» WHAT THE EXERCISE ASKS
Where a line in the listing contains the string "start", copy that line out.
====== GIVEN MATERIAL ======
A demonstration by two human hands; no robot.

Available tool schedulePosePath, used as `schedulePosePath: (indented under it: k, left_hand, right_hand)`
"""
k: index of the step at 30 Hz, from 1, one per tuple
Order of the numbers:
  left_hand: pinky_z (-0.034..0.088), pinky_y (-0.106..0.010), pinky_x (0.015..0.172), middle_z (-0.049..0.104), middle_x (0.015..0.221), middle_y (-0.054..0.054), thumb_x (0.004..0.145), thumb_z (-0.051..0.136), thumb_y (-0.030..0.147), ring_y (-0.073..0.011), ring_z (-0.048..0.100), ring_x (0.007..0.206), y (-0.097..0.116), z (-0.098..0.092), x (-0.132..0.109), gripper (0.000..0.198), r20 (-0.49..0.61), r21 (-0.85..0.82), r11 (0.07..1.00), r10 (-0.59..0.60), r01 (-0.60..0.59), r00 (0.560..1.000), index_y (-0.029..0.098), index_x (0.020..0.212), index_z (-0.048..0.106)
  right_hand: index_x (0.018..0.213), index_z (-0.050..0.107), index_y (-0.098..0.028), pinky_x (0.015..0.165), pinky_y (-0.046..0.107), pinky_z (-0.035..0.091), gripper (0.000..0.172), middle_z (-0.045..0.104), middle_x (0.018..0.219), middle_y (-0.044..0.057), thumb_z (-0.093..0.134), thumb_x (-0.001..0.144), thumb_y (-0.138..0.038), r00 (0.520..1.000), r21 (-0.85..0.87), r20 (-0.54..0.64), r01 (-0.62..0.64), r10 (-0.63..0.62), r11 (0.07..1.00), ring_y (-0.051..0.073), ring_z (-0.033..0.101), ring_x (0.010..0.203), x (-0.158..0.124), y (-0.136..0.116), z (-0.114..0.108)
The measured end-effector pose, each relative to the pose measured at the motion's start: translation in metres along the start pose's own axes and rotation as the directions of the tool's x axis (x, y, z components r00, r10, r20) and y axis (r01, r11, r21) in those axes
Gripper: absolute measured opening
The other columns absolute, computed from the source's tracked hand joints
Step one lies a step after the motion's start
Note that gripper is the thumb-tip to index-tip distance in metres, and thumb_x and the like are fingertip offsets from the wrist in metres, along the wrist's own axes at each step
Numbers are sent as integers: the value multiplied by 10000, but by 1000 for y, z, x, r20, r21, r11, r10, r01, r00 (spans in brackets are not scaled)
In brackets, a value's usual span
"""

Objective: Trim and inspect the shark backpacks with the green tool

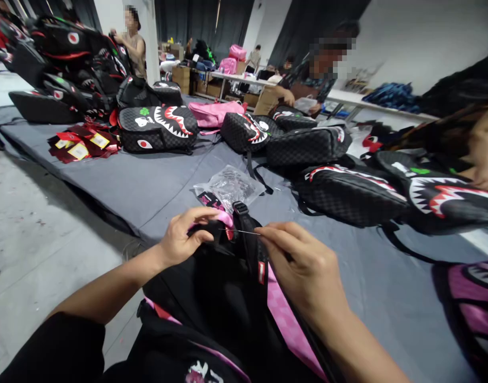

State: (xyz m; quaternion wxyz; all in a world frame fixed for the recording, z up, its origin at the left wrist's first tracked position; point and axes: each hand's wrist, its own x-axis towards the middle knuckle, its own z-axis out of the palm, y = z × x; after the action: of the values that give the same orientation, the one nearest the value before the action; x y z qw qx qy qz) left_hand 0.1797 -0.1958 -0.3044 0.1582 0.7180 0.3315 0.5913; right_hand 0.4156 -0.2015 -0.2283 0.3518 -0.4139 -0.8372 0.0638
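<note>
A black and pink backpack (pixel 228 298) lies in front of me, with a black shoulder strap (pixel 250 239) and a small red label on it. My right hand (pixel 303 260) pinches one end of a thin pale strand (pixel 244 231), too fine to tell whether it is thread or plastic. The strand stretches left across the top of the backpack. At the pink loop (pixel 225 218), my left hand (pixel 186 234) has its curved fingers touching or close to the loop, thumb apart from them. Beyond the hands, a clear plastic bag (pixel 232 183) lies beside a dark tag with pink print (pixel 210 201).
Black checkered backpacks with shark mouths (pixel 158 127) stand along the grey-covered table (pixel 148 186). Red tags (pixel 84 143) are heaped at the left, near piled bags (pixel 76 69). A pink backpack (pixel 216 114) lies farther back. Another person (pixel 308 80) works across the table; a blurred hand (pixel 485 149) shows at right.
</note>
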Motion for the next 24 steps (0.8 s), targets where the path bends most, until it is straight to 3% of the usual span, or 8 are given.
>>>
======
» TASK ANSWER
The measured end-effector pose, each relative to the pose measured at the motion's start: translation in metres along the start pose's own axes and rotation as the directions of the tool's x axis (x, y, z components r00, r10, r20) and y axis (r01, r11, r21) in those axes
Step one lies a step after the motion's start

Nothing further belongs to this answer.